A point on the surface moves according to $\ell=\omega t$, where $t$ is time, $\ell$ is longitudal angle and $\omega$ the constant angular velocity. Thus in cartesian coordinates $$ {\mathbf r}(h,t)=R(h)(\cos(\omega t)\cos(h),\sin(\omega t)\cos(h),\sin(h)) $$ where $h$ is the latitude (angle) and $R(h)$ is distance to the center of mass (which by assumption does not depend on time, hence also on the longitude since the latter depends linearly on time).

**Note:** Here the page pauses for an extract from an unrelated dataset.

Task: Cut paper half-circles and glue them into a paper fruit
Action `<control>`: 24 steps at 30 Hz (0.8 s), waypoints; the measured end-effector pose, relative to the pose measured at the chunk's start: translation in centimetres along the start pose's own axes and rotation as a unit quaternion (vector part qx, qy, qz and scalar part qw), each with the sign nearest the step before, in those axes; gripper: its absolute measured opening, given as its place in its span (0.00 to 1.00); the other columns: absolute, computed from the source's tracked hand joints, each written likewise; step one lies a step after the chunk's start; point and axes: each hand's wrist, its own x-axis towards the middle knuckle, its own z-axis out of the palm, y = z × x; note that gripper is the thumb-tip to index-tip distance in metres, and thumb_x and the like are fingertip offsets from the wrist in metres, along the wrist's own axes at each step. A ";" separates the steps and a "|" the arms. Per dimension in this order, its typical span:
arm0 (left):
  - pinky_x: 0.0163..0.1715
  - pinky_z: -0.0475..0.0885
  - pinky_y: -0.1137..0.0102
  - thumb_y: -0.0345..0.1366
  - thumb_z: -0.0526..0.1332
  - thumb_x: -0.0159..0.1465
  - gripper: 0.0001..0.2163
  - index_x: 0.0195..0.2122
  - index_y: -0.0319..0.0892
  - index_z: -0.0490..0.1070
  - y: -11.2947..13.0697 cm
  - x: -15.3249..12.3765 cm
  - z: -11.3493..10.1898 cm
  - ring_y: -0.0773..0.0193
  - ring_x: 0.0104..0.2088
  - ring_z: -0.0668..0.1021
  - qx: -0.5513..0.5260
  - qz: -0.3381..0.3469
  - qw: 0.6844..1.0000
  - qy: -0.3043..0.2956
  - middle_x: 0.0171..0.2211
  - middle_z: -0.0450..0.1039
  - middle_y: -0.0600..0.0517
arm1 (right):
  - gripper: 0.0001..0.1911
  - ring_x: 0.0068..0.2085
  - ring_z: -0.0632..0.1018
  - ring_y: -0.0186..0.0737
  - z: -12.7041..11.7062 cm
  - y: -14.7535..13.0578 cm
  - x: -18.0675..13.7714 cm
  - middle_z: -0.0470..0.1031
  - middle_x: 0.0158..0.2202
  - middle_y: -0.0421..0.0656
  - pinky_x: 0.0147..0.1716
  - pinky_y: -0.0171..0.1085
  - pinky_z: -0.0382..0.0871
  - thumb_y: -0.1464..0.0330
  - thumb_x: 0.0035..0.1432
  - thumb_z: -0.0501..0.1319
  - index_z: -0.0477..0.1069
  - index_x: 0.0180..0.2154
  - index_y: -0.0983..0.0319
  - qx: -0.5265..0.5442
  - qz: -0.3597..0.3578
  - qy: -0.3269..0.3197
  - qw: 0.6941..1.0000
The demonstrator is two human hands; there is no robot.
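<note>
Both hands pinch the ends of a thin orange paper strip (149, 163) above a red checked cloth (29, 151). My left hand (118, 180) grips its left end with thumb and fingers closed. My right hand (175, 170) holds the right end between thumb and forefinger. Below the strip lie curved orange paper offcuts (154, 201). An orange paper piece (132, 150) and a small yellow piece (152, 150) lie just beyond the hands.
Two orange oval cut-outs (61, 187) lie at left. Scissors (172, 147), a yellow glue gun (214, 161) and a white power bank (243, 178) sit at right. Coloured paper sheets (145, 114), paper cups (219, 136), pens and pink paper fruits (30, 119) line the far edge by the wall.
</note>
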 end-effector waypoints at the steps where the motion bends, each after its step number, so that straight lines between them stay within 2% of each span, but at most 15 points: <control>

Net force on a mass $m$ at this point is thus $$ {\mathbf F}=m{\mathbf r}_{tt}=-\omega^2mR(h)\cos(h)(\cos(\omega t),\sin(\omega t),0) $$

If that mass does not participate in any other motion except the overall rotation, then this net force must be equal to the sum of the gravity force and the normal force at the (frictionless) surface of the planet.

The gravity force (with gravitational constant $G$ and planet mass $M$) is $$ {\mathbf F}_g=-\frac{GMm}{R(h)^2}(\cos(\omega t)\cos(h),\sin(\omega t)\cos(h),\sin(h)) $$ and we have to write down the condition that $\mathbf F-{\mathbf F}_g$ points normally to the surface.

One normal vector is \begin{multline*} {\mathbf r}_\ell\times{\mathbf r}_h=\\R\cos(h)((R\cos(h)+R'\sin(h))\cos(\omega t),(R\cos(h)+R'\sin(h))\sin(\omega t),R\sin(h)-R'\cos(h)) \end{multline*} (I shortened $R(h)$ to $R$ and $\frac{dR(h)}{dh}$ to $R'$ just to fit the expression on one line.)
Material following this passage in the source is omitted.